Please state the number of lines in the entries below where the word "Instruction" appears. Include nothing else.

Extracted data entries
=== Section Start ===

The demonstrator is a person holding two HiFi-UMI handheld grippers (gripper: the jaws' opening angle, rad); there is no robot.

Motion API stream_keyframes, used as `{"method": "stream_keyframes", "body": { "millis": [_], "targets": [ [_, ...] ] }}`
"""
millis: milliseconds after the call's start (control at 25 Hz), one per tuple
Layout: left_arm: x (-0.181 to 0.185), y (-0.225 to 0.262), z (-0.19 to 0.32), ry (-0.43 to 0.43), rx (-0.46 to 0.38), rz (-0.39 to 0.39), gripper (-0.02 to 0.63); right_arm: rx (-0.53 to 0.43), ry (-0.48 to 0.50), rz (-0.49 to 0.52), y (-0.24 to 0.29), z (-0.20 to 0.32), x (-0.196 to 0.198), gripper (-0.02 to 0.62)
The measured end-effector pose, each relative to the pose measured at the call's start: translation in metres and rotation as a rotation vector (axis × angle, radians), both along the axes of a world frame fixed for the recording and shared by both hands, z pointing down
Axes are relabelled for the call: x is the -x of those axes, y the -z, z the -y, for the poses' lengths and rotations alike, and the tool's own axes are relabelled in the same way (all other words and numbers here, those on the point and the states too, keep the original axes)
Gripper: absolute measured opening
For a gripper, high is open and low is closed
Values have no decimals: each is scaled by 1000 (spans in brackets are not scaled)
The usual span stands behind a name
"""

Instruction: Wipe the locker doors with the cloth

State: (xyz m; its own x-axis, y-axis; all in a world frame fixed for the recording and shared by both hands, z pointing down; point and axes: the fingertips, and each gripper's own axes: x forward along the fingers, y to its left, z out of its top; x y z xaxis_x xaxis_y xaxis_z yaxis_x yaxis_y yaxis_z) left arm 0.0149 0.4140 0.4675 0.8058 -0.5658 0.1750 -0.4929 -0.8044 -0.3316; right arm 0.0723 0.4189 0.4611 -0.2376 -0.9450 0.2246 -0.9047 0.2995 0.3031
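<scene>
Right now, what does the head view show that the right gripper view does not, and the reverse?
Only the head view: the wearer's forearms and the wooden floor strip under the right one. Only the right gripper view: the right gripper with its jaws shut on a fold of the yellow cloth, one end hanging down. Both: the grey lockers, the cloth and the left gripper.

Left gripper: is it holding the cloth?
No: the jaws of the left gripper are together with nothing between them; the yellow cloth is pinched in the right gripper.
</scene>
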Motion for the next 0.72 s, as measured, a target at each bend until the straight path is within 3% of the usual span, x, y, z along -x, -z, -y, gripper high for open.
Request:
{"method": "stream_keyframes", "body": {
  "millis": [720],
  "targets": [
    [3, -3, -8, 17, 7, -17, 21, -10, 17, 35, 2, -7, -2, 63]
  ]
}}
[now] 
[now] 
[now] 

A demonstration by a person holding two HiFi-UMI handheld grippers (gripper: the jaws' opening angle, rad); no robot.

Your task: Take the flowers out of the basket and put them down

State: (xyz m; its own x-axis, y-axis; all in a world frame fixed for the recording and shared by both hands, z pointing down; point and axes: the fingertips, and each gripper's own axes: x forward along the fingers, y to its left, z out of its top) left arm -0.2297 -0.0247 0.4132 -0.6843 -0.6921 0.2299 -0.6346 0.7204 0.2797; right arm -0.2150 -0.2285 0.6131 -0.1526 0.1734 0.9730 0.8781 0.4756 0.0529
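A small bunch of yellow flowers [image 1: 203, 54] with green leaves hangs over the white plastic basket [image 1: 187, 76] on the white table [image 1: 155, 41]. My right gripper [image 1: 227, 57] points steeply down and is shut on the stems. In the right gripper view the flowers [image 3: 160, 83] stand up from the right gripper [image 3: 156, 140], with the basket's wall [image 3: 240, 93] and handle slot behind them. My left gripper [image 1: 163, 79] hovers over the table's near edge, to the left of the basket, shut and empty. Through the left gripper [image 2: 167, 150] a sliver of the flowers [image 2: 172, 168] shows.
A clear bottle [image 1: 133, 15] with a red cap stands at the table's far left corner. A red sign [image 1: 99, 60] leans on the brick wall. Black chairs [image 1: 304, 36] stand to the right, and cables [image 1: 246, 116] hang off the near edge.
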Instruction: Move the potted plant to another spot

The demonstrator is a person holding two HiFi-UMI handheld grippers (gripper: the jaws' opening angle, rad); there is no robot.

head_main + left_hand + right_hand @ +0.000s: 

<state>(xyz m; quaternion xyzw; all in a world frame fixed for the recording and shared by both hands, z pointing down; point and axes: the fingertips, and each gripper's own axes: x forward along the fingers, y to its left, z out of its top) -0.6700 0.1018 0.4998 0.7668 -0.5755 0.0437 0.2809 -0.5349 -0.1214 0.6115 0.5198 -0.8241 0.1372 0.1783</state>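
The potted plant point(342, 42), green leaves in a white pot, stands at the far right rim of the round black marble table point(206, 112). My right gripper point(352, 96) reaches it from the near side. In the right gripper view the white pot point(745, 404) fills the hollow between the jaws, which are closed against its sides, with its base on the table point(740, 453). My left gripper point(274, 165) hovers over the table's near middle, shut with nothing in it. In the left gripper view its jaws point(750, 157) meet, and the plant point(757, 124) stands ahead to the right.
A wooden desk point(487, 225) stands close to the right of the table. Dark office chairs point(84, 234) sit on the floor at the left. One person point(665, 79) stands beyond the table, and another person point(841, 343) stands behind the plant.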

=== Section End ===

§ **SOLUTION TO THIS PROBLEM**: 2